Red Quinoa with Roasted Butternut Squash Cranberries and Pecans
I find red quinoa is a tad crunchier than the usual quinoa I cook, so I add a bit more water to make it softer. If you like your quinoa al dente, use a grain to liquid ratio of 1:2 with red quinoa. If you prefer it a little softer include another 1/4 cup water.
- 1 cup quinoa, (I used Ancient Harvest Red Quinoa)
- 1 smallish butternut squash, peeled and diced
- 1/2 cup fresh or frozen cranberries, halved or chopped as you prefer
- 1/2 medium red onion, diced fine
- 1 clove garlic, minced
- 1/2 cup pecans, chopped
- 2 tablepsoons fresh parsley, chopped
- 1 sprinkle cumin, ginger or curry, to taste
- sea salt and ground pepper, to taste
1. 1 cup red quinoa (I used Ancient Harvest Red Quinoa)

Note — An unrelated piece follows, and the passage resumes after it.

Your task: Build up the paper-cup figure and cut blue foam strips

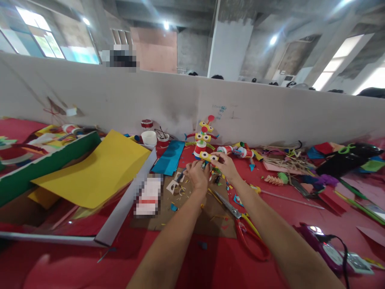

2. Cook the red quinoa in a rice cooker, using a 1:2 ratio of 1 cup red quinoa to 2 cups water. As mentioned above, if you like it softer, add additional 1/4 cup water.
3. Meanwhile, preheat the oven to 375 degrees F.
4. In a medium roasting pan add:
1 smallish butternut squash, peeled and diced
1/2 cup fresh or frozen cranberries, halved or chopped as you prefer
1/2 of a medium red onion, diced fine
1 clove of garlic, minced
5. Drizzle the butternut squash, cranberries, onion and garlic with a little olive oil, to coat. Add a teaspoon or two of pure maple syrup- not too much. Sprinkle with sea salt. Toss everything together. Roast in the top half of the oven until the squash is tender- about 15 to 20 minutes. Remove the pan and set aside.
6. In a large dry skillet, add:
1/2 cup chopped pecans
7. Heat the skillet and lightly toast the pecans briefly, till fragrant.
8. Add in the cooked quinoa and the butternut mixture.
2 tablespoons fresh chopped parsley
A sprinkle of cumin, ginger or curry, to taste
Sea salt and ground pepper, to taste
10. Drizzle the quinoa mixture with some fruity extra virgin olive oil and toss to coat. Taste test and adjust seasonings. Heat through gently. Serve. Makes 4 servings.